Rochester Union and Advertiser, July 13, 1863.

A Visit to the Gettysburg Battle Field.

Gettysburg, Pa., July 7th, 1863

Editors Union: Presuming an account direct from the field of the late dreadful and sanguinary struggle at this place, may prove of interest to the friends of our brave Rochester boys who participated in its glorious results, I pen you a few observations of my experience during the past twenty-four hours.

Through the persistent efforts of an influential citizen, I obtained a pass from Gen. Schenck to leave Baltimore and proceed to the battlefield, and left with a party of friends in a carriage on the eve of the fifth, it being impossible for any civilian to go by railroad. On arriving at Westminister we met Sedwick's baggage trains, and were obliged to remain over night, though we could find no food for man or beast, as all the towns, and most of the residents on the Gettysburg "Pike" were completely cleared out last week by the rebels.

We proceeded early in the morning, and ere long we had plenty of indications of the late struggle, in the ambulance wagons filled with wounded, and others on foot, plodding wearily along, most all of the men exhibiting wounds of some kind. When within six miles of Gettysburg the signs of desolation were striking, in the destruction of all fences and crops within sight. As we approached nearer, dead horses in the road and adjoining fields became plentiful, causing a stench quite sickening. We finally left the road and turned into the cemetery, and soon found ourselves on the now celebrated "Cemetery Hill" for a time, during the most critical period of the engagement, the headquarters of General Meade. At this elevated point we had a fine and comprehensive view of the field, it being the centre itself. The sight here was appalling indeed, the beautiful repose of the dead being one mass of ruins-the imposing arched entrance gate being sadly disfigured by shot and shell-the fences, the ornamental iron railings being felled and scattered in all directions, the chaste and beautiful marble shafts, monuments and tablets lay broken and dismantled, the ground strewn with soldiers' accoutrements, muskets and dead horses, whilst cannon balls, fragments of shell, grape, cannister and cartridges lay thickly strewn about; also some few champagne bottles which I noticed on the graves near where Meade's headquarters were. Off to the right and left could be seen thousands of new made graves, with their pine head boards. On an elevation, alone among the graves stood a wounded horse.

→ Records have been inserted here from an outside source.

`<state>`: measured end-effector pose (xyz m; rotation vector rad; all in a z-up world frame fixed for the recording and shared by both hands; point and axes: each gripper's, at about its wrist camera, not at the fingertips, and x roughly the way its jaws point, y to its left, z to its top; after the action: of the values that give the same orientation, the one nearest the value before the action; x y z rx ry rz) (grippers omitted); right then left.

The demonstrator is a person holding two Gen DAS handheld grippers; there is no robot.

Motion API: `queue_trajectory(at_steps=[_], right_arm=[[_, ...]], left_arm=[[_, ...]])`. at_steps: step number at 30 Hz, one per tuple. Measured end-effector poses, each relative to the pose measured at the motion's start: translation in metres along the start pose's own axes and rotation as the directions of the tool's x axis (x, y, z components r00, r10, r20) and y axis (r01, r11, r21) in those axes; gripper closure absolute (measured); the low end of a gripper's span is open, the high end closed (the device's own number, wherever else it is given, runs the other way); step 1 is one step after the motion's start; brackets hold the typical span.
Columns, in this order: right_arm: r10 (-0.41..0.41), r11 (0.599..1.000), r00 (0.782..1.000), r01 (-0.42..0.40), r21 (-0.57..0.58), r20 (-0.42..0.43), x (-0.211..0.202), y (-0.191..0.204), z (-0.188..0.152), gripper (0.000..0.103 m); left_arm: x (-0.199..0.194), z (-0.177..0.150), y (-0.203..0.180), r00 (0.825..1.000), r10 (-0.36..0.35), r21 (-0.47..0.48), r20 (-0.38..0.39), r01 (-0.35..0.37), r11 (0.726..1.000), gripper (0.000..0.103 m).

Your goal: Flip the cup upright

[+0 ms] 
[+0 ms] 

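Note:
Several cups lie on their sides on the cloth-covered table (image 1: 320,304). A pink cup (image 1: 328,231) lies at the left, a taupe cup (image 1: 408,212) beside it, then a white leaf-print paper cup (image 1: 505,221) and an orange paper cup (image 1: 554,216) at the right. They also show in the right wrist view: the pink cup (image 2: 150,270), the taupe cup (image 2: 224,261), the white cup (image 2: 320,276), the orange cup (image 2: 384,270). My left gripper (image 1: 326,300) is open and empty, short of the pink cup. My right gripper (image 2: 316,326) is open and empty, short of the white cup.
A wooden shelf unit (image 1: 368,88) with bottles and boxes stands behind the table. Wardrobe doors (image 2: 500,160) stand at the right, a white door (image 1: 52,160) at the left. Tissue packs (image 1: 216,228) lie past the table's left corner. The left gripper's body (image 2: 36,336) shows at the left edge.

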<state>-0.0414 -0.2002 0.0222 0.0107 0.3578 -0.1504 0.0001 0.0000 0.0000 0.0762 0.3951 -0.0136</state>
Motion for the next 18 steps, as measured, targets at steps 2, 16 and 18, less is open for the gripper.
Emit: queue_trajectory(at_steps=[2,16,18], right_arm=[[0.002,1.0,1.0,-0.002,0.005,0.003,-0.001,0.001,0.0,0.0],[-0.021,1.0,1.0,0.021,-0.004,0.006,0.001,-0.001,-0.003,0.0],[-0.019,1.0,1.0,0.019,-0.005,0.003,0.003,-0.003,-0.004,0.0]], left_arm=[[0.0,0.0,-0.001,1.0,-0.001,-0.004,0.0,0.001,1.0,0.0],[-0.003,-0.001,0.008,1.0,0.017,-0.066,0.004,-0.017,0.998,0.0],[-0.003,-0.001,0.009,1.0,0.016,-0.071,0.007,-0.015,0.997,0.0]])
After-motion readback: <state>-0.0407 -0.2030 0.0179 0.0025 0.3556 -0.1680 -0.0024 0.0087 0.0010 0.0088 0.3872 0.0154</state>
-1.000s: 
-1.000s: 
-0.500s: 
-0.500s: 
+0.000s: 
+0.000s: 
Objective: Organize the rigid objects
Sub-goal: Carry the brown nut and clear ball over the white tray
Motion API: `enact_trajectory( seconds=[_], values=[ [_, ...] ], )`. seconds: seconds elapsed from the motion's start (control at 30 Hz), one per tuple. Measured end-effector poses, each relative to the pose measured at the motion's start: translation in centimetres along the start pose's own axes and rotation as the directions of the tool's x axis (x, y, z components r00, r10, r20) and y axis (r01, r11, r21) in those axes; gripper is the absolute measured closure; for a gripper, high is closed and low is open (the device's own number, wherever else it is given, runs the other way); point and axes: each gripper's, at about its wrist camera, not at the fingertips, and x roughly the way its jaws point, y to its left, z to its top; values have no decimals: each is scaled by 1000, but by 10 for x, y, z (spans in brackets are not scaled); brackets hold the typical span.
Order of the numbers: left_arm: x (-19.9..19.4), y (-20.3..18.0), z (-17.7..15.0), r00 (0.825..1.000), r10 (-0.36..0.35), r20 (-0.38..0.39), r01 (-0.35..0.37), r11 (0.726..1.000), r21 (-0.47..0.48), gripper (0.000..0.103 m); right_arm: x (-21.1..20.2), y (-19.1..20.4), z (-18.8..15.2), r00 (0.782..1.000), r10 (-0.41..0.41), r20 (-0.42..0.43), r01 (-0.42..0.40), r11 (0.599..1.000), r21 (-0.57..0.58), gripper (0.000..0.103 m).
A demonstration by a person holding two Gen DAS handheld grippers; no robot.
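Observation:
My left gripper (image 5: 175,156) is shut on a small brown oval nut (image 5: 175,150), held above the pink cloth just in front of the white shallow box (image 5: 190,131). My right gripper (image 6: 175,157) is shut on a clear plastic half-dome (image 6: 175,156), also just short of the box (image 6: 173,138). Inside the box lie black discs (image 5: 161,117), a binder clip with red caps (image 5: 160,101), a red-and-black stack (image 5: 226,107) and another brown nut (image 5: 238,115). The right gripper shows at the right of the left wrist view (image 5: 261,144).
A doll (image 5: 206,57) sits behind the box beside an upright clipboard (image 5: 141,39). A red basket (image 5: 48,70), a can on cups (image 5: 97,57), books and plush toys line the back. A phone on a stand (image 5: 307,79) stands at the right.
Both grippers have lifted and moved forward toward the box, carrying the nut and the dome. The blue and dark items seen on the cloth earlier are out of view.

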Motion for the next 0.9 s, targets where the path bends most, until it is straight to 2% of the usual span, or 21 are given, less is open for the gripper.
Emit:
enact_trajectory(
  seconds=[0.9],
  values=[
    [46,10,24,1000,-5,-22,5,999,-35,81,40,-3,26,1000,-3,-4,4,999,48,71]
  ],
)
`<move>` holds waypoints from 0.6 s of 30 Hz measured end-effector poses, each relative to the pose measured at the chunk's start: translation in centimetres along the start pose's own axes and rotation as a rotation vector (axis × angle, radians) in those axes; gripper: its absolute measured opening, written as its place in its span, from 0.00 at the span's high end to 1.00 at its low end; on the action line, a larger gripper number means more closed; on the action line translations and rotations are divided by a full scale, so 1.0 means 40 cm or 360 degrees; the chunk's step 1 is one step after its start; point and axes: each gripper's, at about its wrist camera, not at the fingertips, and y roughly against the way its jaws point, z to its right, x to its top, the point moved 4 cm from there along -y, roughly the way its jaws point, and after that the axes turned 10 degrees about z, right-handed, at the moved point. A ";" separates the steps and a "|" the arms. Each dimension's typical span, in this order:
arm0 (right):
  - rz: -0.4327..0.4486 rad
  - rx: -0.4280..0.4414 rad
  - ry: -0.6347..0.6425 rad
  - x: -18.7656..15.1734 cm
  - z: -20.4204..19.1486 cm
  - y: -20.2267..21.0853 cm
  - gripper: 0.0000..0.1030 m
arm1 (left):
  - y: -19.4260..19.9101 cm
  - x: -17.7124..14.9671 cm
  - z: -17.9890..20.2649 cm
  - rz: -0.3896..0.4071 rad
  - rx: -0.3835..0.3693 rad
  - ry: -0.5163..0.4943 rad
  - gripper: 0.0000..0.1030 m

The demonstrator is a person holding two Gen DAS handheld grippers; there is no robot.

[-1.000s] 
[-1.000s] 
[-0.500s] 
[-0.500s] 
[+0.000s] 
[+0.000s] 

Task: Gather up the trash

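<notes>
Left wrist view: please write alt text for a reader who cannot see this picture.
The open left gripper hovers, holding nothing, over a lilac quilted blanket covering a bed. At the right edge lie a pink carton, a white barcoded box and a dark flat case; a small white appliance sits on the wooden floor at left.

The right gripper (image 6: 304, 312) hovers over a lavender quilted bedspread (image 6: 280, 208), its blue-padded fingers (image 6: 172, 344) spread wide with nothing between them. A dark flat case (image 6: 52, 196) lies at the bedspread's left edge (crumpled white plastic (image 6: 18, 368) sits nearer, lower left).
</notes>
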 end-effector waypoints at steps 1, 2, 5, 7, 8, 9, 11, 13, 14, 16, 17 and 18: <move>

We left this heart sickening scene to pursue our observations on the left, reading many of the inscriptions on the graves, eager to see if any belonged to the Rochester regiments. We pursued, in the course of the tide of devastation, our way some two miles through the thick made graves and dead horses, which latter were now as plenty as stumps in a new settlement. Some you could observe no wounds upon, while others were mangled horribly, and some, from their position, holding their heads up, you could not believe were dead until you approached closely. The ground, all the way, was literally covered with muskets, broken artillery, wagons and wheels, caps, coats, blankets, haversacks, accoutrements of all kinds, playing cards, letters, books, &c., &c., for miles. Whole boxes of ammunition, now broken, were also seen. By most of the solitary graves lay the occupant's out-fit complete, and the food he had with him at the time.

We now proceeded through the first woods on the left, northwest of the cemetery. The trees were completely riddled by shot and shell, while missiles of all kinds were as thick as berries. After passing on through the woods into the fields beyond we first saw the dead rebels who had not, as yet, been interred. This sight was disgusting in the extreme. They lay in all positions, the faces being black from decomposition. The frequency of the sight seemed, however, to harden us to it; so after cutting a few buttons off of them, we left them with a requiescat in pace.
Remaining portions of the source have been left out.